“El Estado es débil, el Estado es débil”, repetía el viernes el menudo Alfredo Pérez Rubalcaba, agitando en el aire una advertencia que, aseguraba, venía blandiendo hace tiempo, como si los que allí estábamos fuéramos sus alumnos de química orgánica y no hubiéramos atendido a una idea crucial del temario.
Dijo haberlo avisado y, sin embargo, Rubalcaba dibujó a Puigdemont con mucha gracia (“Es un saltimbanqui haciendo volatines”) pero con cierta caricatura y un menoscabo que no se corresponden con el colapso ni con el pavor que el ex president ha provocado. En muchas y variadas ocasiones el Gobierno ha demostrado ir por detrás del independentismo o, como mínimo, lo ha infravalorado y ha hecho peor y más tarde los deberes. Y sin embargo esa es sólo una parte del problema.

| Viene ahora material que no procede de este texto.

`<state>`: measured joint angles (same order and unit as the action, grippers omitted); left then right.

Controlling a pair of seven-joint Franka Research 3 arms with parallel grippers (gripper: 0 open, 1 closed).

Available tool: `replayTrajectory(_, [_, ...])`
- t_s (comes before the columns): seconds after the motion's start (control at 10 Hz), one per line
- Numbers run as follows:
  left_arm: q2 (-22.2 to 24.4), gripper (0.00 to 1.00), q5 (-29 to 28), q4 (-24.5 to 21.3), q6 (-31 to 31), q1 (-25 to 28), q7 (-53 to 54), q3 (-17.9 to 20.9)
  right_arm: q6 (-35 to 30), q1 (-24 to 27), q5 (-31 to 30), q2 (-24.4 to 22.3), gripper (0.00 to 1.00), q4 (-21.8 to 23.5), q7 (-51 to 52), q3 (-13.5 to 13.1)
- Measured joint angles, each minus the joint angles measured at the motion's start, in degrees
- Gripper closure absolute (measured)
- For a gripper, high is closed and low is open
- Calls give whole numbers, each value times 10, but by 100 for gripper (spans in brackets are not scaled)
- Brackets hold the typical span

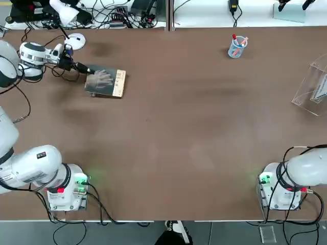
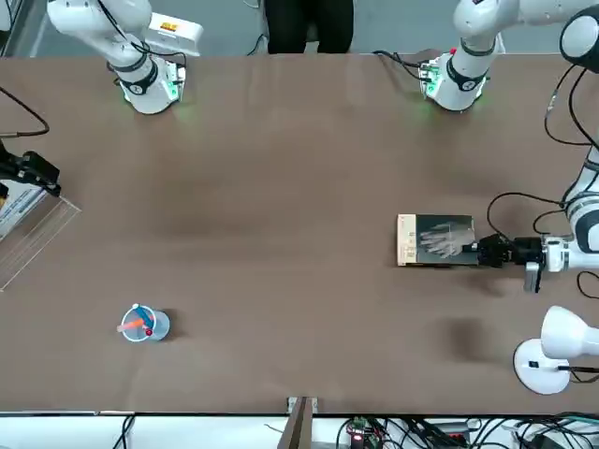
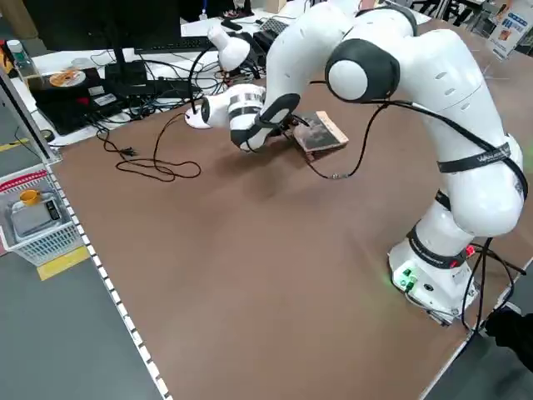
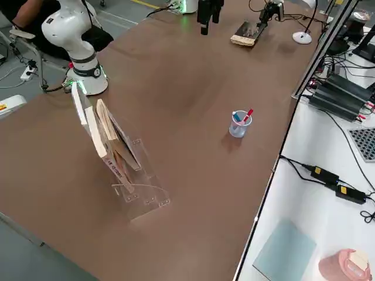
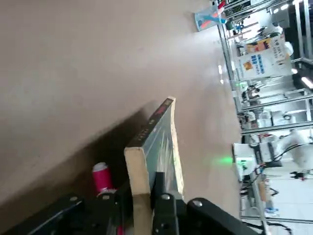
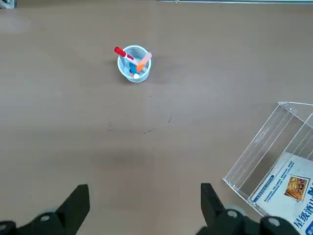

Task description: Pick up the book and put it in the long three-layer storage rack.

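The left gripper (image 1: 84,70) is clamped tight on one edge of the book (image 1: 106,82), which sits at the far left of the worktop (image 1: 179,132) with its gripped side tilted up off the surface. The right gripper (image 6: 144,208) hangs with its fingers spread wide and holding nothing, near the clear rack (image 1: 312,88) at the worktop's right edge, with a pen cup (image 1: 236,47) farther off.

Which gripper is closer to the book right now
Left. The left gripper is shut on the book at its edge; the right gripper hangs open across the table, well away from it.
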<state>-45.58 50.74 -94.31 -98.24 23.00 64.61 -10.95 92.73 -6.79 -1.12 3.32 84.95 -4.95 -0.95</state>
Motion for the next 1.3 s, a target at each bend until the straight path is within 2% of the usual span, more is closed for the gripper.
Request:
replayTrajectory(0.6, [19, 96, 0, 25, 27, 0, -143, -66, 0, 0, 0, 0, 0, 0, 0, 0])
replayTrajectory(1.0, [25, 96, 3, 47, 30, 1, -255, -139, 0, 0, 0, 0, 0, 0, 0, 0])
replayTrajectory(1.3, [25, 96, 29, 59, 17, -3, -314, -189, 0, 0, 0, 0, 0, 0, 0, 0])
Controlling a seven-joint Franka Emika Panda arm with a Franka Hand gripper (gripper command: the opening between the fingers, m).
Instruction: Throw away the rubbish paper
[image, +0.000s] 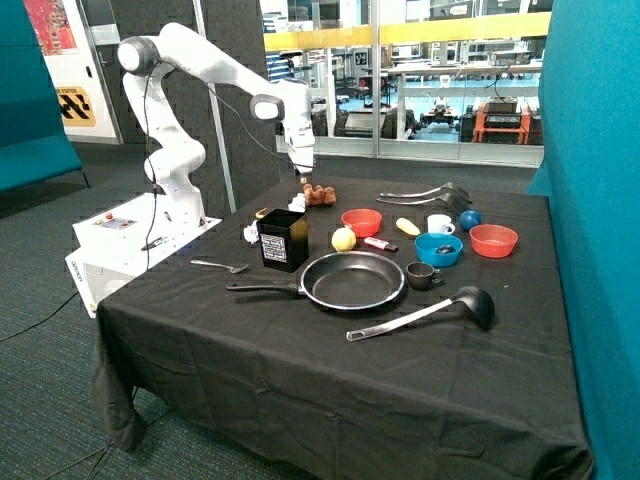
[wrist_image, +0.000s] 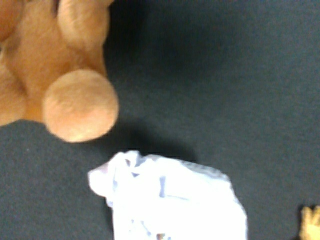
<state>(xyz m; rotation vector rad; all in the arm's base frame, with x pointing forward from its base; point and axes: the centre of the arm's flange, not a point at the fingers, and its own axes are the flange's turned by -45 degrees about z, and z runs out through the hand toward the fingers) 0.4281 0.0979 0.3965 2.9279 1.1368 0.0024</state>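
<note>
Two paper wads (image: 297, 203) lay unbinned; the gripper (image: 303, 178) (jaws unreadable) hung above one, needing centring clear of the toy (image: 319, 194).

Crumpled white paper wad (wrist_image: 170, 197) crowded: brown plush toy (wrist_image: 60, 75) just beside, black box (image: 283, 240) near. Bare black tablecloth (wrist_image: 225, 75) beyond wad; gripper (image: 303, 176) overhead.
</note>
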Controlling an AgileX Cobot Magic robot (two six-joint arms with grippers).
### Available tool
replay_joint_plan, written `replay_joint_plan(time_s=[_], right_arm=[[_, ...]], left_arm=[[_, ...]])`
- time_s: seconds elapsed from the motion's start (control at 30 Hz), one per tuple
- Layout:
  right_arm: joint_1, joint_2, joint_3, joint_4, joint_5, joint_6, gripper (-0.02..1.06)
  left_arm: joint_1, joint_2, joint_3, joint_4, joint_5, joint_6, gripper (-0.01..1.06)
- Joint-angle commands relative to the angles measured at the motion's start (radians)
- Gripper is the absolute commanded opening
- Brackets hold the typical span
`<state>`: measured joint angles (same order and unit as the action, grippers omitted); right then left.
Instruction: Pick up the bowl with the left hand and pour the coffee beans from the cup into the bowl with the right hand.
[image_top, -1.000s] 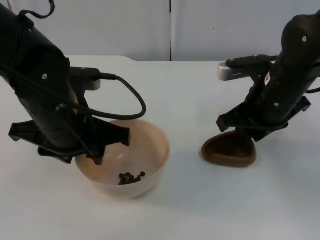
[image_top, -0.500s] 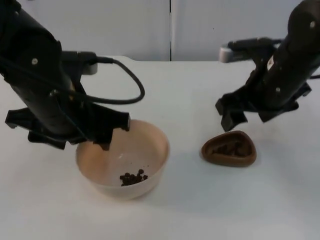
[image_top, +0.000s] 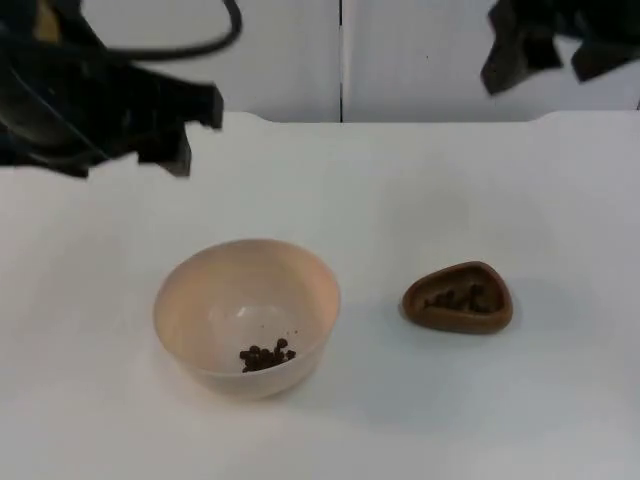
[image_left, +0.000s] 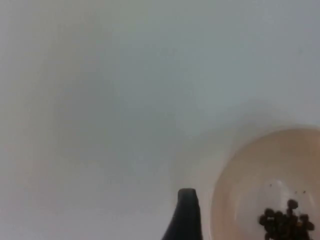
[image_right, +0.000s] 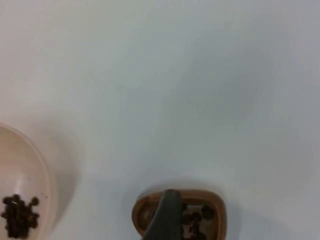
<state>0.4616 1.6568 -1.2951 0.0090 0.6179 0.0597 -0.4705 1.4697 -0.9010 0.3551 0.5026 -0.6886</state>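
Beans (image_top: 266, 355) lie in your bowl (image_top: 246, 316), cup (image_top: 458, 298) at its 3 o'clock; left gripper (image_top: 150, 125) and right gripper (image_top: 545, 45) hang high, finger state untellable; regrasp next.

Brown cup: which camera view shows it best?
The top view: the whole brown cup stands on the table, beans still inside. The right wrist view shows it partly behind a fingertip. The left wrist view shows the bowl.

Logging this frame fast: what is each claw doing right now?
Left claw: raised above the table behind the bowl, holding nothing; open or shut cannot be told.
Right claw: raised high behind the cup, holding nothing; cannot be told.
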Motion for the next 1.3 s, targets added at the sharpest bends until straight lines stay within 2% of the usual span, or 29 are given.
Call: replay_joint_plan(time_s=[0.0,0.37,0.5,0.73,0.97,1.2,1.27], right_arm=[[0.001,-0.106,-0.001,0.0,0.032,-0.001,0.74],[0.001,-0.311,0.002,0.0,0.14,-0.012,0.74],[0.001,-0.409,0.002,0.002,0.203,-0.023,0.74],[0.001,-0.527,0.031,0.002,0.224,-0.023,0.74],[0.001,-0.699,0.178,-0.009,0.185,-0.025,0.74],[0.001,-0.87,0.34,-0.009,0.177,-0.03,0.74],[0.001,-0.932,0.389,-0.009,0.176,-0.03,0.74]], left_arm=[[-0.005,-0.112,-0.001,0.001,0.019,0.015,0.69],[-0.005,-0.367,-0.001,0.0,0.079,0.059,0.69],[-0.005,-0.485,-0.001,0.0,0.157,0.094,0.69],[-0.005,-0.614,-0.001,-0.009,0.218,0.127,0.69],[-0.005,-0.76,0.006,-0.031,0.255,0.195,0.69],[-0.005,-0.889,0.125,-0.034,0.264,0.208,0.69],[-0.005,-0.927,0.148,-0.034,0.293,0.21,0.69]])
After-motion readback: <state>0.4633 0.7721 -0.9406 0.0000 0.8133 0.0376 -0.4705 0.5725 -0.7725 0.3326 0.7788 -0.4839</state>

Que el Estado es débil ante el embate calculado de un movimiento notablemente organizado se demuestra con la paradoja nuclear de todo el procés en su fase crítica: el independentismo hace de la falta de soberanía su principal reclamación y, sin embargo, explota con éxito todas sus competencias ya adquiridas para sabotear la presencia y la capacidad de acción del poder central en sus dominios. El entorpecimiento de los Mossos al trabajo policial en torno al 1 de octubre es posiblemente el mejor ejemplo.
Es por ello que el Gobierno, rompiendo el cristal de la alarma antiincendios, ha decidido forzar la máquina hasta hacer temblar las calderas. Sólo desde la idea de llevar las reglas al límite, al modo que hizo el soberanismo el 6 y 7 de septiembre del año pasado, puede entenderse una maniobra que, en la misma jugada, ignora el golpetazo de regla en los nudillos del Consejo de Estado y pone en una situación muy comprometida al Tribunal Constitucional.
Todo estado de derecho es garantista por definición y, por tanto, quienes deseen tumbarlo siempre lo tendrán enfrente como principal aliado. Sobre esta contradicción consustancial a la democracia se construye la “endemoniada situación” (Alsina) a la que, con su zigzagueo y su capacidad para filtrarse por entre cualquier fisura o doblez legal, el Gobierno ha sido condenado por su falta de iniciativa ante Puigdemont. Llegados a este punto, en Moncloa se ha planteado abiertamente la inevitabilidad mefistofélica de hacerle dos favores de una tacada al independentismo: tachar por fin de la lista al empecinado (indeseado en sus propias filas) a cambio de empujar a las instituciones a la cuerda floja del descrédito y la división.
Entre ésta última opción y tener que soportar más tiempo el espectáculo dilatorio y tahúr de un Puigdemont investido en remoto y con más carrete, Soraya eligió lo primero; ella y el gobierno, cuya miembros (acaso también quien los preside) han asistido sorprendidos a este arriesgado atajo. Si vamos a luchar contra el diablo, debió pensar la vicepresidenta, la única forma es hacerlo sus mismas armas, o al menos las que no sean abiertamente tramposas.
Todo lo cual hace tambalearse el relato de la ley frente a su ruptura. Todo lo cual ceba de munición oportuna los bolsillos independentistas. Y todo lo cual compromete la credibilidad del cuerpo de letrados del Estado y, de paso, da cierta razón a Rubalcaba cuando rescataba el viernes en la radio una bonita palabra en evidente desuso, rábula (“abogado indocto”), pero que él lanzaba contra el filibusterismo separatista. Quizá convenga también recuperarla para el propio Estado.